Justice : Le CNB en "colère" contre le projet de loi de programmation

Le Conseil national des barreaux (CNB) dit avoir été destinataire vendredi dernier du projet de loi de programmation pour la justice et avoir « signifié » aussitôt, à la garde des sceaux Nicole Belloubet et aux services de la chancellerie, sa « colère » au regard de « la méthode et de l’orientation d’un texte qui fait trop peu de cas des avocats et de ce qu’ils représentent ».
L’institution représentative des quelque 67 000 avocats de France se dit « inquiète » du renvoi par l’exécutif à des ordonnances et la « méthode » retenue ne lui semble pas « acceptable » dans la mesure où il n’y aurait pas eu de « véritable concertation » malgré « le travail [en amont] et [ses] propositions ».
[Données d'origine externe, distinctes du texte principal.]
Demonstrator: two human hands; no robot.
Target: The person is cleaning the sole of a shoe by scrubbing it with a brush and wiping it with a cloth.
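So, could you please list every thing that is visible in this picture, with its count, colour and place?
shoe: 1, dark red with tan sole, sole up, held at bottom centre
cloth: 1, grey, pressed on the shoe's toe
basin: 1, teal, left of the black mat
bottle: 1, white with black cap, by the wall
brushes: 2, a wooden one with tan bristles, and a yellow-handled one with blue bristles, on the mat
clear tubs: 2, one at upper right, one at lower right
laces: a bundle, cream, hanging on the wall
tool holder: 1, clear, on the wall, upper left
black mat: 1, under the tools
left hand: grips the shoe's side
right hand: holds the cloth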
Parmi les propositions pénales jugées inacceptables, le CNB cite notamment le projet de création d’un tribunal criminel départemental qui serait, pour certaines infractions, compétent en lieu et place de la cour d’assises, outre des interceptions de communications électroniques et de géolocalisation facilitées, l’extension des enquêtes sous pseudonyme, une réforme de la garde à vue, le développement du recours à la vision-conférence pour l’interrogatoire de première comparution, la possibilité de recourir à une procédure de CRPC sans avocat,… autant de mesures et bien d’autres considérées comme marquant « un recul significatif » des droits de la défense mais aussi de la « victime dans la procédure pénale ».
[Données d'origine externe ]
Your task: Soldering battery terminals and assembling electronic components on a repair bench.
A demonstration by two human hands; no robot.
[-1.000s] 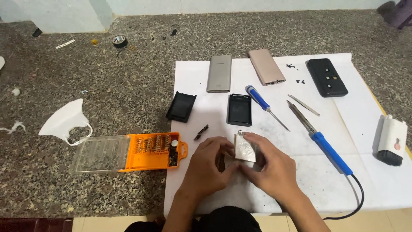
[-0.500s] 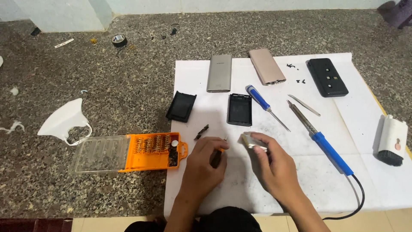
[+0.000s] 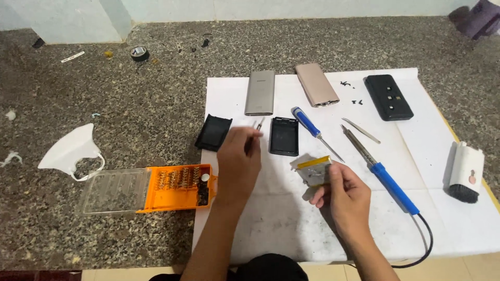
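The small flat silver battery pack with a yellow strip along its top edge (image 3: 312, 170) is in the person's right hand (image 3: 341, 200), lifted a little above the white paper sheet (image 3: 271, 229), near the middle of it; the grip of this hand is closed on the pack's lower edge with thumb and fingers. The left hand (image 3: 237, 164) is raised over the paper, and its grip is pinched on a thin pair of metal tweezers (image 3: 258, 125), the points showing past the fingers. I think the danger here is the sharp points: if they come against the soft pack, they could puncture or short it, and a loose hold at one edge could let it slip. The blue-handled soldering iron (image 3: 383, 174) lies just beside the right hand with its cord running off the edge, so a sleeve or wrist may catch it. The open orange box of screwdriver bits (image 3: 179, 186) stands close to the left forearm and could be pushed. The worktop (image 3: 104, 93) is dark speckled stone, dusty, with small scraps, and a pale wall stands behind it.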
Sur le plan civil, la déjudiciarisation de la vente aux enchères — au profit des notaires — n’est bien évidemment pas du tout du goût des avocats qui craignent que cette proposition ne mette « en péril la capacité des CARPA à financer des missions de service et notamment la gestion de l’aide juridictionnelle ». Sont également critiqués l’élargissement du domaine de la conciliation préalable obligatoire qui n’assure pas « la place de l’avocat », ainsi que la reforme des procédures familiales et les dispositions relatives aux tutelles et aux majeurs protégés qui n’ont fait l’objet d’une réflexion préalable.
La présidente du CNB Christiane Féral-Schuhl se serait entretenue dès hier soir avec la ministre de la justice Nicole Belloubet et une réunion est prévue demain matin et à cette occasion des « propositions réglementaires qui viendront préciser l’équilibre global de [la] réforme » devraient être mise sur la table et, à défaut de bénédiction par le triumvirat constitué par la présidente du CNB, le bâtonnier de Paris Marie-Aymée Peyron et le président de la Conférence des bâtonniers Jérôme Gavaudan, la menace d’ « actions et mobilisations de la profession », qui seront arrêtées dès ce vendredi 16 mars, est d’ores et déjà lancée.
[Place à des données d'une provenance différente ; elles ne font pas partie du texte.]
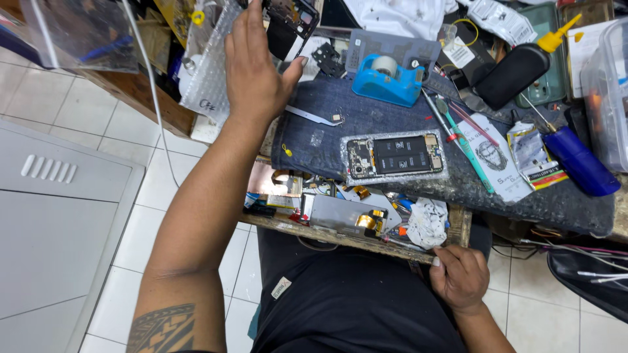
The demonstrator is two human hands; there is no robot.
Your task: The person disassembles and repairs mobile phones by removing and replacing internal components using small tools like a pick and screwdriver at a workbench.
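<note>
My left hand is raised at the back left of the bench, over a bubble-wrap bag. A black phone frame sits between its thumb and fingers; the fingertips run out of view at the top. My right hand rests low against the wooden front edge of the bench with its fingers curled and nothing visible in it. An opened phone, its battery and boards exposed, lies on bubble wrap on a dark denim mat between the two hands.
A blue tape dispenser stands behind the phone. To the right lie a teal-handled tool, a blue-handled screwdriver and a black bottle with a yellow nozzle. Small parts and a metal plate crowd the front ledge. A grey cabinet stands left.
</note>
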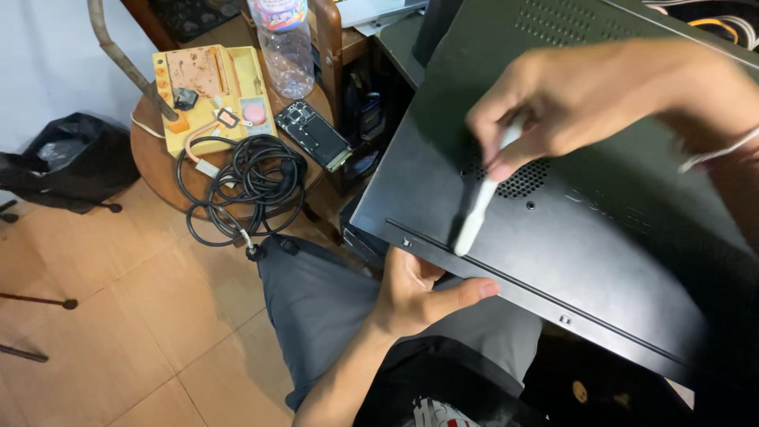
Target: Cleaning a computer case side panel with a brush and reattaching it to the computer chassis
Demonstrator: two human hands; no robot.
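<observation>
Work shown: a person brushed a black metal case (601, 237), which lay tilted across the lap.
Right hand (585, 99): fingers were pinched together on a white-handled brush (478, 209); the handle slanted down to the left, its lower end near the case's front edge.
Left hand (415, 292): it was clamped on the lower edge of the case, thumb stretched out under the rim.
Vent grille (518, 178): a patch of small holes lay on the panel, just beside the right fingertips.
Technique, as a judgement: a firm steadying grip below and light, short strokes along the holes would have served best; heavy pressure risked tipping the case.
Count, hands: two, both the person's own.
Count, brushes: one.
Count, cases: one.
Round wooden stool (154, 162): one, to the left, well apart from the case.
On the stool: one yellow tray (249, 67), one coiled black cable (253, 178), one opened phone (312, 134), one clear plastic bottle (286, 47).
Floor: one black bag (75, 162) lay against the wall.
</observation>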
Du côté de la place Vendôme, on met en exergue une volonté de simplification de la procédure pénale et la procédure civile avec un plan de transformation numérique qui devrait mieux répondre aux besoins du justiciable à moindre coût, outre un sens et une efficacité à donner à la sanction pénale dans une organisation judiciaire mieux pensée.
À la suite d'un courrier du directeur de cabinet de la garde des sceaux, Mathieu Hérondart, reçu et diffusé dans la matinée de ce vendredi 16 mars, le CNB se réjouit que la Chancellerie accepte de « reprendre sa copie sur un certain nombre de points bloquants » et il est notamment fait droit à la demande de retrait du projet de loi de la disposition réformant la procédure de saisie immobilière et il n'était nullement question que la procédure de comparution sur reconnaissance préalable de culpabilité (CPRC) se fasse sans avocat. C'était un simple malentendu, la ministre de la justice « souhaitant dans les [tout] prochains jours continuer les échanges pour améliorer encore, le cas échéant, l'avant-projet de loi ».